Source material —
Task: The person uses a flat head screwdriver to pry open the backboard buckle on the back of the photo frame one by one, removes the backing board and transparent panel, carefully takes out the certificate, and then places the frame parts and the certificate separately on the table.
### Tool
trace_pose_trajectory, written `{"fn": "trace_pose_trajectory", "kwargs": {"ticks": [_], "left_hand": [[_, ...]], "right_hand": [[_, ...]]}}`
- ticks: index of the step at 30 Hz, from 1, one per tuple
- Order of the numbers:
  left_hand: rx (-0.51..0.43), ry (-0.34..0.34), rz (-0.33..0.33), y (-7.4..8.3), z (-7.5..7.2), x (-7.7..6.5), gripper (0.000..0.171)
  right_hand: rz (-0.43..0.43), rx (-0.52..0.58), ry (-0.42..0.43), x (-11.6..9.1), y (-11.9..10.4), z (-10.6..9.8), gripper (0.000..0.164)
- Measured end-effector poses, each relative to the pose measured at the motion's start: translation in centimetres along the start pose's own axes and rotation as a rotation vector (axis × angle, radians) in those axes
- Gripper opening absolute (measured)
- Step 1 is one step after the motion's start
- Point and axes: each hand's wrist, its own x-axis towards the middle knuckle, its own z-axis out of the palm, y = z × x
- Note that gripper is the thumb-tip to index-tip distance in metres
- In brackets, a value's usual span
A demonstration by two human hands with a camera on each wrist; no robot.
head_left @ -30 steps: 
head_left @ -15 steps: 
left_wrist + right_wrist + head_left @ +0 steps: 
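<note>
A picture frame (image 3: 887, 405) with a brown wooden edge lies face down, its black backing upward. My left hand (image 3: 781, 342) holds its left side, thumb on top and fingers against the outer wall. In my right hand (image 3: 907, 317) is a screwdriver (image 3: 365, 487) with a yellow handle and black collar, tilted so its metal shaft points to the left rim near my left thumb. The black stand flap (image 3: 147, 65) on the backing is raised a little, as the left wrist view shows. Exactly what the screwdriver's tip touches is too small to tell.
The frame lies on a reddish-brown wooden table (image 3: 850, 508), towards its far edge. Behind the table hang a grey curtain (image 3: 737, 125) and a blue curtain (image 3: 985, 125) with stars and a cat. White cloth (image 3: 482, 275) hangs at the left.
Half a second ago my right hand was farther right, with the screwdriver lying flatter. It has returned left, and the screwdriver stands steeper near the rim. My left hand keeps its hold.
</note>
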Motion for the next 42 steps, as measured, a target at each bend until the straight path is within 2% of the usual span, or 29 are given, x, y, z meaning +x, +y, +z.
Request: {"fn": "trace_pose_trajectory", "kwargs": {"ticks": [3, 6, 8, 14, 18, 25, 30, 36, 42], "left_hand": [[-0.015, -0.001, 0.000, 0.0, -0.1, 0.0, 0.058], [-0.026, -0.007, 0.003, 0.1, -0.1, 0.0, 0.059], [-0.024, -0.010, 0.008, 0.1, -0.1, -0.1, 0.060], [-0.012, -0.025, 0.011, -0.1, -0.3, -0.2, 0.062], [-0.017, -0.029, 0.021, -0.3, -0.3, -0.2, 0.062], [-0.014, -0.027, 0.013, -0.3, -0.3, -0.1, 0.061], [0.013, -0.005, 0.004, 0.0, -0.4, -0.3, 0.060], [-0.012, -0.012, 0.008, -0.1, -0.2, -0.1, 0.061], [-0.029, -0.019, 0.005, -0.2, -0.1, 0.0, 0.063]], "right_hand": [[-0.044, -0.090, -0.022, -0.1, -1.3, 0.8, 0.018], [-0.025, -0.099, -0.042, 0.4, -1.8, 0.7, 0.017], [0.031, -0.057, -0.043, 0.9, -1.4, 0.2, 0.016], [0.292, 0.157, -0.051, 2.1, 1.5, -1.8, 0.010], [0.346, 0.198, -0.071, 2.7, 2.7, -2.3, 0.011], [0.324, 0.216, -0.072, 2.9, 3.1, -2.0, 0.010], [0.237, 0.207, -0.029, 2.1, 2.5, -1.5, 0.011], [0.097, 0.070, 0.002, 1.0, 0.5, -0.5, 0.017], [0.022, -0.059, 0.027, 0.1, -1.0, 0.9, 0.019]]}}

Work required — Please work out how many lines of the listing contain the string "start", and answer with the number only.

Task result — 2